(Dataset excerpts begins)

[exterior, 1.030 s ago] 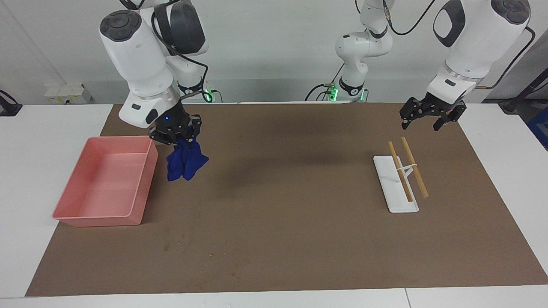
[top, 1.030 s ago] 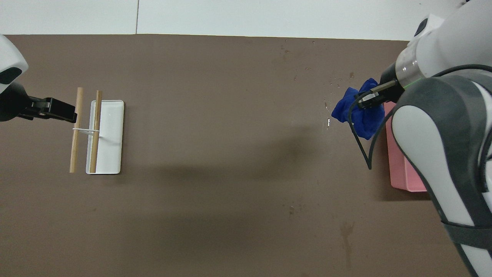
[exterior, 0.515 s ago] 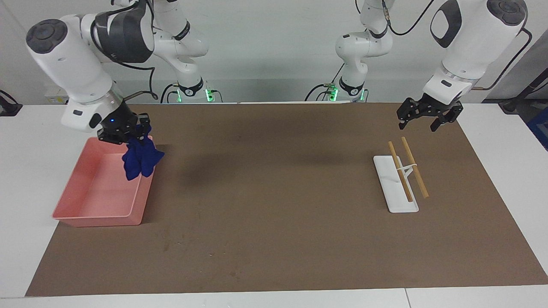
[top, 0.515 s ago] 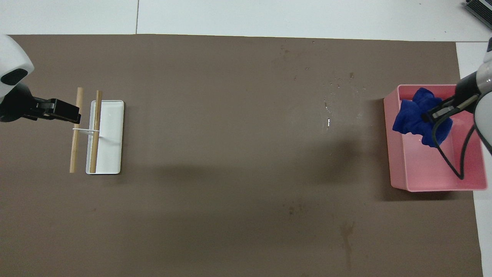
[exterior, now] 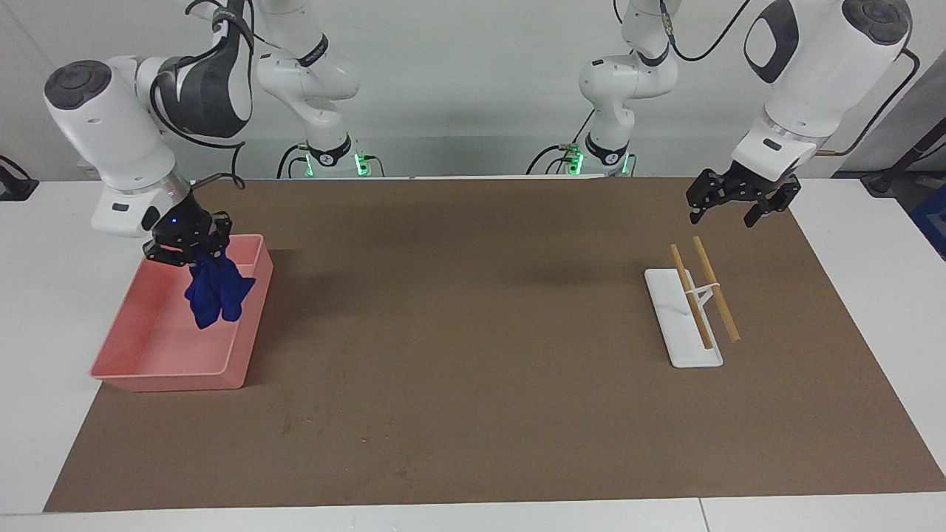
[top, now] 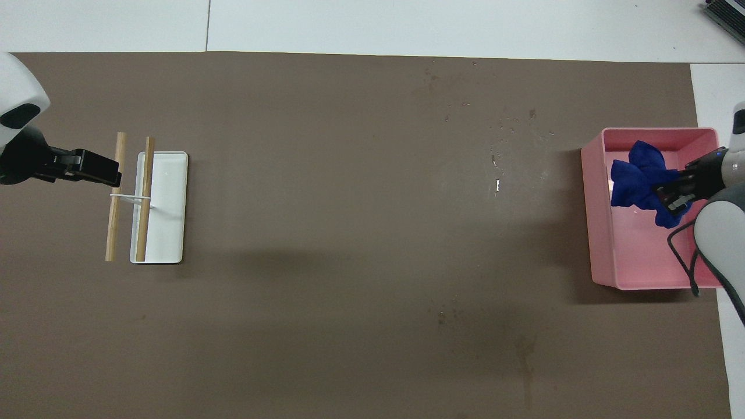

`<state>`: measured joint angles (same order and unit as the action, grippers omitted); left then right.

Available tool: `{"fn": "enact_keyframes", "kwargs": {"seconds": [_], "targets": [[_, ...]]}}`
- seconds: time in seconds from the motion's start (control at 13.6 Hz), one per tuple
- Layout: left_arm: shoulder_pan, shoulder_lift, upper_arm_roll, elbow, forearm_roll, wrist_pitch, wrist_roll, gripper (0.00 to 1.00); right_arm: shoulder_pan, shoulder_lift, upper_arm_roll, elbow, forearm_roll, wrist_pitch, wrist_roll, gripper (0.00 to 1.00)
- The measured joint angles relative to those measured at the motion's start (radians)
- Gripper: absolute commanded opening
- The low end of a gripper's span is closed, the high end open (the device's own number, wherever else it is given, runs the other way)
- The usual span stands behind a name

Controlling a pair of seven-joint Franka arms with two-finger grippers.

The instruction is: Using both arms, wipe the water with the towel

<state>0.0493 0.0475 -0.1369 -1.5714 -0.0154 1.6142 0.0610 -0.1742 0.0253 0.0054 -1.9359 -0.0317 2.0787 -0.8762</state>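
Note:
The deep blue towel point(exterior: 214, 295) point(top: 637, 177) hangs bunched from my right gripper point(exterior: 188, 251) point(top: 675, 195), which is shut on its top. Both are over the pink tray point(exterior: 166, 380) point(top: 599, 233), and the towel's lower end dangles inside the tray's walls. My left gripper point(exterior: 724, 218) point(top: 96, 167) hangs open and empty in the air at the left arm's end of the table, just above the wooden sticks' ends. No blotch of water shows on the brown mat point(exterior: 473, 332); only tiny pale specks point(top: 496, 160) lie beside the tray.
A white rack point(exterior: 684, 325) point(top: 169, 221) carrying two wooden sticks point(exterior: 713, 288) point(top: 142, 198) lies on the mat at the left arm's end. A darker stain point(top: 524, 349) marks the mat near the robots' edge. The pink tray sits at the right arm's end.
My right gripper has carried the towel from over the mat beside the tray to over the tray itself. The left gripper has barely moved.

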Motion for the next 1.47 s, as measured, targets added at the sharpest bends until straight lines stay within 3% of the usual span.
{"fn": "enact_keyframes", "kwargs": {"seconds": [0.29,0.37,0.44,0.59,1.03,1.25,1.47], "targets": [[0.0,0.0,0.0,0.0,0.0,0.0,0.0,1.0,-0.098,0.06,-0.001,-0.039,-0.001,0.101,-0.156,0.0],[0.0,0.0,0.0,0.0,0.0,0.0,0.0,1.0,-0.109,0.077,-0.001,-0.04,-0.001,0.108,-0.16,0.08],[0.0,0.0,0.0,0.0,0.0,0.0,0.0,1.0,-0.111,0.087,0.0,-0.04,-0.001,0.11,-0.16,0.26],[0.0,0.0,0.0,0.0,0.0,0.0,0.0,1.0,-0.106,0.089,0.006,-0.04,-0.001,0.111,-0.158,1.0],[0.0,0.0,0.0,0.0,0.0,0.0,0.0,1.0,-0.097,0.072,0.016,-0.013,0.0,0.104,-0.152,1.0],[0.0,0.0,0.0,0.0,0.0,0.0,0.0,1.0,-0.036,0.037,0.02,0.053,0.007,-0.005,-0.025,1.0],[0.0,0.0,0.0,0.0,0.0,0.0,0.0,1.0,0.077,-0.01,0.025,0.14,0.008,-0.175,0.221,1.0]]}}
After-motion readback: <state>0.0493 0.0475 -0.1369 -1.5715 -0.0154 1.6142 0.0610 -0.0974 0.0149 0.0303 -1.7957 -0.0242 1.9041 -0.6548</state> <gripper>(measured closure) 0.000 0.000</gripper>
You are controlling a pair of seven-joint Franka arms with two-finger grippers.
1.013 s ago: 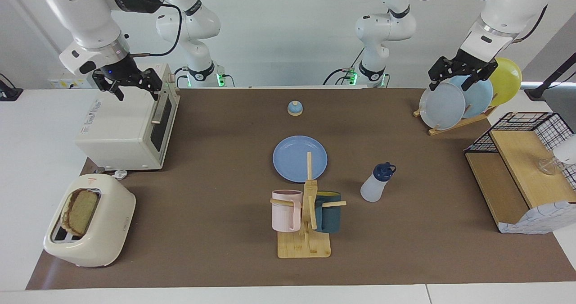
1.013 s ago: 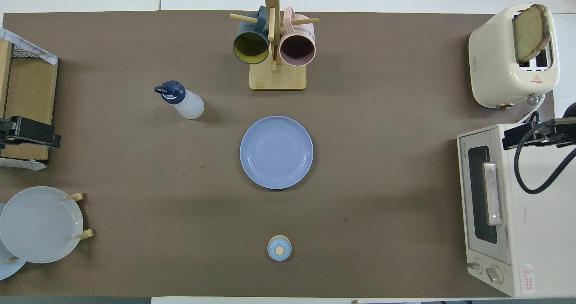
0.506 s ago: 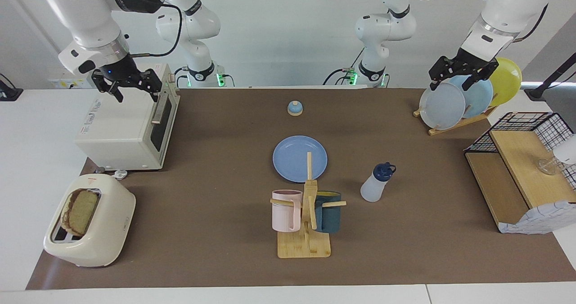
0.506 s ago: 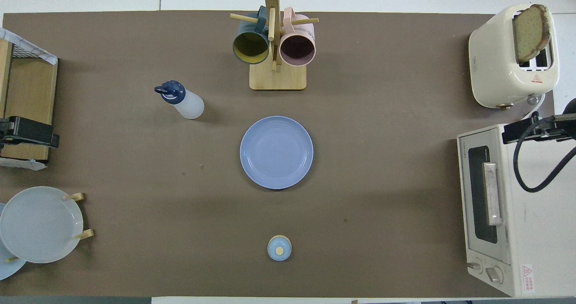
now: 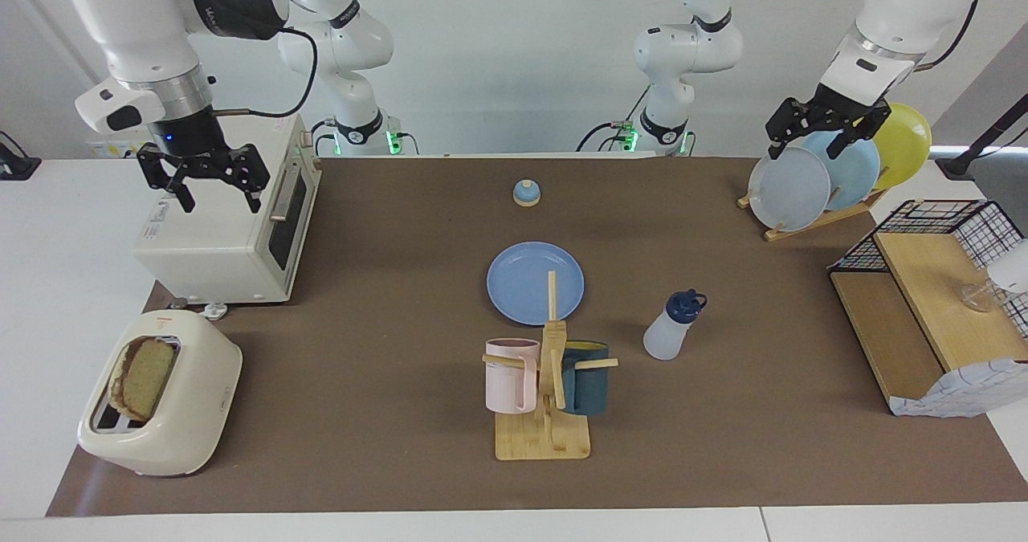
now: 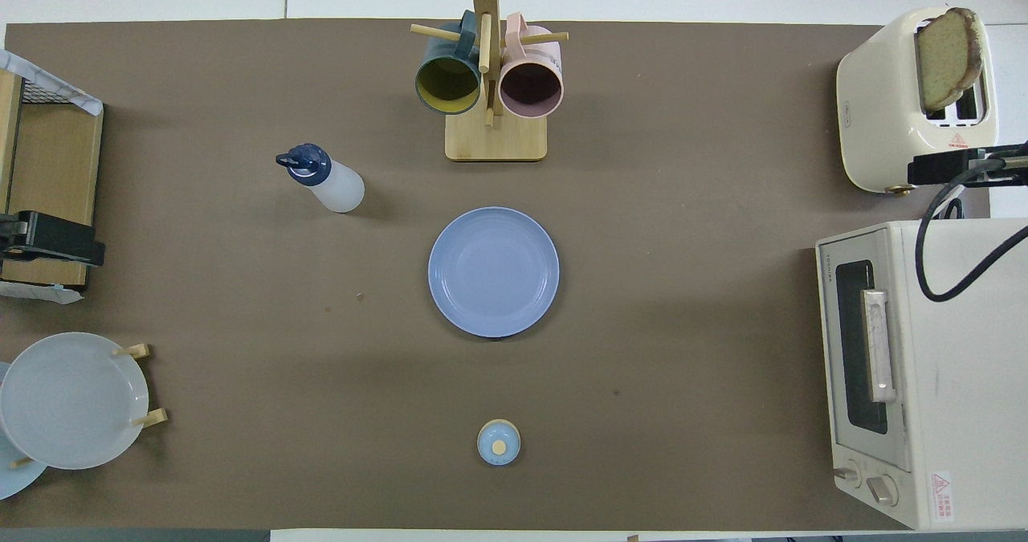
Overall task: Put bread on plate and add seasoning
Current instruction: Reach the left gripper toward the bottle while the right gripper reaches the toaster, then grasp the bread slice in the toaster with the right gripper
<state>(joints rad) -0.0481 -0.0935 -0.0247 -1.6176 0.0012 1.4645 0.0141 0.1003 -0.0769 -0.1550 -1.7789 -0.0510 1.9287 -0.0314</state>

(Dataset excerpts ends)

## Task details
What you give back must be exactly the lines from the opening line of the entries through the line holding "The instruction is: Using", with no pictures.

## Exercise answer
[exterior, 1.030 s ago] 
[top, 1.030 s ago] 
[exterior, 0.515 s ago] 
[top, 0.515 s ago] 
[exterior, now] 
[top, now] 

`<state>`: measured joint angles (same order and unit as the action, grippers omitted); left then right.

Available tool: `{"fn": "enact_keyframes", "kwargs": {"seconds": [_], "targets": [[_, ...]]}}`
- seconds: time in seconds from the motion's start (control at 13.6 Hz), one per tuple
- Layout: left_arm: shoulder_pan, shoulder_lift, upper_arm_roll, elbow, forearm_roll, wrist_pitch, wrist_roll, gripper (0.00 to 1.00); right_arm: shoulder_pan, shoulder_lift, upper_arm_roll, elbow, forearm_roll, wrist_pitch, wrist_roll, gripper (0.00 to 1.00)
- The measured joint angles relative to those measured at the motion's start (radians)
- Gripper: absolute commanded opening
- The low end of a gripper's span is closed, the high end open (the device's own number, wherever else it is given, runs the other way)
- The usual span stands behind a name

Controlling a pair of seven-joint Franka arms with two-finger grippers.

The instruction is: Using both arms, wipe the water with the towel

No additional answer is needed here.